8. Miscellaneous. The Terms set forth the entire agreement between End User and CAST with respect to the subject matter of the Terms and supersedes and replaces all prior agreements and understandings, whether oral or written. Any other general and/or specific conditions of either Party are inapplicable and shall be deemed null and void. The Terms may be modified, waived, or amended only by a written document signed by both Parties. If any provisions of the Terms are invalid under any applicable law or court decision, the remainder of the Terms shall remain in full force and effect.  

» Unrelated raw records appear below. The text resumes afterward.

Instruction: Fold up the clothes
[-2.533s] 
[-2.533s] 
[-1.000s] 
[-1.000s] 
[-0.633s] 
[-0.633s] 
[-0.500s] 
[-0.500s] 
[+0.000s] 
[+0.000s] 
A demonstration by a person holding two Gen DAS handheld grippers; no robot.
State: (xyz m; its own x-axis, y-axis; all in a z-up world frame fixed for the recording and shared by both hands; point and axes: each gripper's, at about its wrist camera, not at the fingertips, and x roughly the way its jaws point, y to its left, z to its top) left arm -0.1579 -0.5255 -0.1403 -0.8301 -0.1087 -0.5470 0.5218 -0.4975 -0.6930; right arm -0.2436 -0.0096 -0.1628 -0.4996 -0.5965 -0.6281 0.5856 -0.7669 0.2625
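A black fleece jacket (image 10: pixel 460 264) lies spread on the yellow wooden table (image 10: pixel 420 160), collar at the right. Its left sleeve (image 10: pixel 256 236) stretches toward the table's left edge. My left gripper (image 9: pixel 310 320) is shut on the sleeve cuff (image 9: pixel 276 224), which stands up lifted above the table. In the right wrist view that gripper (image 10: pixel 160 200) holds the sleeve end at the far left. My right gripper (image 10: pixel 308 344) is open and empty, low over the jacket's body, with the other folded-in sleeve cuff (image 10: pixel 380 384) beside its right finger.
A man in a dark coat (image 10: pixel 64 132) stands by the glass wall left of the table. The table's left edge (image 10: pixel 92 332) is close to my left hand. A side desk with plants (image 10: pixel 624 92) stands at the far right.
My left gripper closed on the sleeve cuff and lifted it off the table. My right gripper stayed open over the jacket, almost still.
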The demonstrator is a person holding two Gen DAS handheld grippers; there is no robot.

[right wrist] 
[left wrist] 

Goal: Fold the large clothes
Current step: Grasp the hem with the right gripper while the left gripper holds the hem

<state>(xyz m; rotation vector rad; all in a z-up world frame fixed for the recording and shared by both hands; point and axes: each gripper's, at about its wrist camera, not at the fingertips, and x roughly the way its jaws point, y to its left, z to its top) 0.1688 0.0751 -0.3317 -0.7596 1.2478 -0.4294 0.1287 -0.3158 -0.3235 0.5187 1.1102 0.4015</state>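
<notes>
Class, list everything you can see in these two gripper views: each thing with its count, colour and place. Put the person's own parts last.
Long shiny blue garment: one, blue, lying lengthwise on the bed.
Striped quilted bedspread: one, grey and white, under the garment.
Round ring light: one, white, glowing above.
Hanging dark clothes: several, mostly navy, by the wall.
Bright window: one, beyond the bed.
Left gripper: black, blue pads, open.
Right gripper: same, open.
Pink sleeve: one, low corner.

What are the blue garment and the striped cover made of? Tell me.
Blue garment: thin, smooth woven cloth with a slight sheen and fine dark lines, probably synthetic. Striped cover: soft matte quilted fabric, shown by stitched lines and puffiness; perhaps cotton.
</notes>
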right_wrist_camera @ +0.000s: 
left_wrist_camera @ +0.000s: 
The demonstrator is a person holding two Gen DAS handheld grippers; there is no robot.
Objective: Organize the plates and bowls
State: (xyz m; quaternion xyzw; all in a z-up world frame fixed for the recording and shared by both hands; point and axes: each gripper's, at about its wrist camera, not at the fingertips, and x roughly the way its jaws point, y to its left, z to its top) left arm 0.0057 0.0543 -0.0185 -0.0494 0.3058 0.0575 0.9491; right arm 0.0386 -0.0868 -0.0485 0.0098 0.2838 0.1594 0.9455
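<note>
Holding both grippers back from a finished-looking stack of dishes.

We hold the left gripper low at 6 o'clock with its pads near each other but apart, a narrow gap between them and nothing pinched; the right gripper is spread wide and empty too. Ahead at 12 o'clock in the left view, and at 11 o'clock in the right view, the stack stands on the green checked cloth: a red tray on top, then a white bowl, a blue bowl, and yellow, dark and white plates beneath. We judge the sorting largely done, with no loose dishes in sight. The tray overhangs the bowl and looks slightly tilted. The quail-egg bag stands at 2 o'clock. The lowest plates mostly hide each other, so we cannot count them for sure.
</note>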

9. Governing Law and Jurisdiction. The Terms shall be governed by the laws of France, without giving effect to any conflicts of laws principles. IF THERE IS A DISPUTE RELATING TO THE CONCLUSION, THE PERFORMANCE OR THE INTERPRETATION OF THE TERMS, THE PARTIES SHALL WORK TOGETHER IN GOOD FAITH FIRST TO RESOLVE THE MATTER AMICABLY. IN THE ABSENCE OF AN AMICABLE SETTLEMENT WITHIN THIRTY (30) DAYS OF NOTIFICATION OF THE DISPUTE TO THE OTHER PARTY BY REGISTERED LETTER WITH ACKNOWLEDGEMENT OF RECEIPT, ANY CLAIM OR DISPUTE ARISING OUT OF OR IN CONNECTION WITH THE TERMS SHALL BE HEARD EXCLUSIVELY BY THE COMMERCIAL COURT OF PARIS.